Под ногтями его появилась траурная полоска, дыхание мне казалось каким-то кислым и тяжелым. Теперь каждого его визита я ждал с тоской. Он чувствовал эту тоску, и у него пропадала всякая естественность. Я обращал внимание на его натянутый вид, натыкался на его нахмуренный лоб. Я предпринимал унизительные попытки приручить его, но никогда, даже в момент моих самых усердных стараний, меня не покидало тягостное ощущение собственной неловкости и тщетности моих усилий. Мне казалось, что это притягиваемое к земле длинное тело уже никогда не исцелится от овладевшей им апатии. Я мечтал уже о подпорках, о команде «смирно». Я даже стал убирать подушки с дивана в те дни, когда ждал Люка в гости. Еще немного, и я стал бы принимать его стоя, как, я слышал, принимал своих сотрудников главный редактор одной газеты, или наоборот, потащил бы с собой в какой-нибудь марш-бросок, заставил бы предпринимать интенсивные и бессмысленные усилия, чтобы только не видеть, как его тело обвисает, ищет повсюду ненужные точки опоры.
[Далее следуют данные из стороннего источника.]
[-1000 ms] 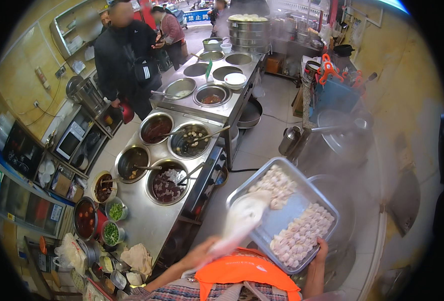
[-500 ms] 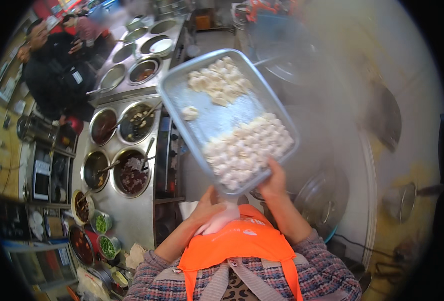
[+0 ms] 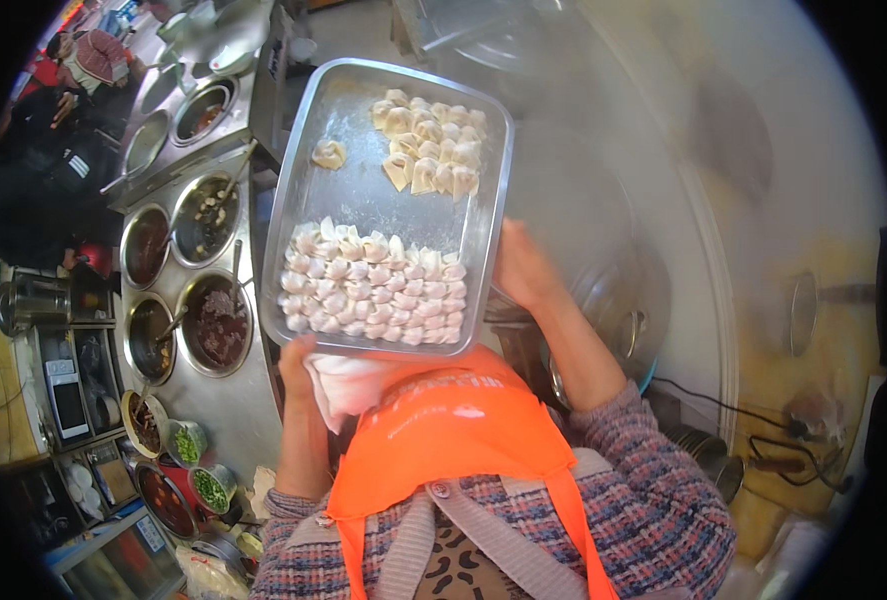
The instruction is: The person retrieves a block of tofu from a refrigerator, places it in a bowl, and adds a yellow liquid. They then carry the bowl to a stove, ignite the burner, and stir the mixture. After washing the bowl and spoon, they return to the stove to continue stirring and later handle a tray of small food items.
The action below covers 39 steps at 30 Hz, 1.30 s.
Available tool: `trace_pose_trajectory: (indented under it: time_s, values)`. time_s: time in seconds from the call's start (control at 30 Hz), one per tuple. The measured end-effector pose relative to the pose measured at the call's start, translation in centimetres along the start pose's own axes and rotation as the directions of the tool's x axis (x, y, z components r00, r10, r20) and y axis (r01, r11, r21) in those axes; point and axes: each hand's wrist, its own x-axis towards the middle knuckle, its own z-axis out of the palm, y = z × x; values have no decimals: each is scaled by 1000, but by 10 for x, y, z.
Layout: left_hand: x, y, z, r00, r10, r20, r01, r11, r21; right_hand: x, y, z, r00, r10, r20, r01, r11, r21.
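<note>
A rectangular metal tray is held up in front of my orange apron. Rows of pale wontons fill its near part. A looser cluster of wontons lies at its far right, with a single wonton apart at the left. My left hand grips the near left corner, its fingers mostly hidden underneath. On the right long side my right hand has hold of the rim, somewhat blurred, with its fingertips under the tray. A pale pinkish cloth hangs between the tray and the apron, close to my left hand.
To the left runs a steel counter with sunken pots of sauces and bowls of chopped greens. A person in dark clothing stands beyond it. Steam drifts over a large round lid at right. A cable hangs nearby.
The tray has swung leftward and turned straighter, with its far end higher in view. My left hand has moved left to its corner, and my right hand has slid farther up its right side.
</note>
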Motion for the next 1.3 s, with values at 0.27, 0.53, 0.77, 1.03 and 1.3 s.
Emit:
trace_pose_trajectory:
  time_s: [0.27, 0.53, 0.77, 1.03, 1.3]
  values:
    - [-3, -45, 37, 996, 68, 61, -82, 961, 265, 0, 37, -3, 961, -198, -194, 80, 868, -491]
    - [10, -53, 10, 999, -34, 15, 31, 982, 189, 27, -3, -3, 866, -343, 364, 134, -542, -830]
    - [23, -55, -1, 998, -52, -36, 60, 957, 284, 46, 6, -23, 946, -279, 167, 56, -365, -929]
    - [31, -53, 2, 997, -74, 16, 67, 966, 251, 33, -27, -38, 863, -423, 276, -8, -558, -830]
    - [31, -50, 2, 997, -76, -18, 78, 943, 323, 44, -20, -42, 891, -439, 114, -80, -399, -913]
Эти наваждения и пробуждали, и сбивали с толку мою нежность. Она, впрочем, не сдавалась и поджидала удобного случая. Тем временем наши диалоги становились от визита к визиту все более скучными и прерывались все большим количеством пауз. В конце концов я стал предпочитать гомон ресторанов либо расслабленность кинозалов. В кино Люка обычно соскальзывал вниз, пока затылок его не упирался в спинку кресла. Рядом со мной оставалась только эта бесформенная кучка молодости, это нечто. Я реагировал, напрягаясь и вытягиваясь вверх, но тут начинал протестовать сидящий сзади меня зритель: моя голова и плечи заслоняли ему экран. Тогда я оседал, обнаруживая, что потерял сюжетную нить. Люка сидел, не поворачивая головы. В эту же пору мы завели привычку ужинать два раза в неделю в расположенном недалеко от меня ресторанчике; Люка понравилось, как там кормили, и к тому же мне казалось, что стиль этого ресторанчика соответствует вкусам подростка. Там он при мне раза два или три расслабился и добродушно поведал несколько эпизодов из своей лицейской жизни. Ничего из ряда вон выходящего, естественно, но подвигов я ни от него, ни от себя уже не ждал. Обыденного, банального мне было вполне достаточно. Моя не слишком упорядоченная жизнь одинокого мужчины избавляла меня от необходимости устраивать трапезы на улице Суре. Мне было трудно представить, как я буду стряпать ужин для Люка. Я не понимал, что выполняемые вместе простые действия, наверное, немного сблизили бы нас, в то время как повторение одного и того же маршрута, одни и те же колебания перед одним и тем же меню, — все, вплоть до слишком привычного лица метрдотеля, в конечном счете создавало впечатление, что время скользит у нас между пальцев, и одновременно, что каждый из наших вечеров бесконечен, взаимозаменяем.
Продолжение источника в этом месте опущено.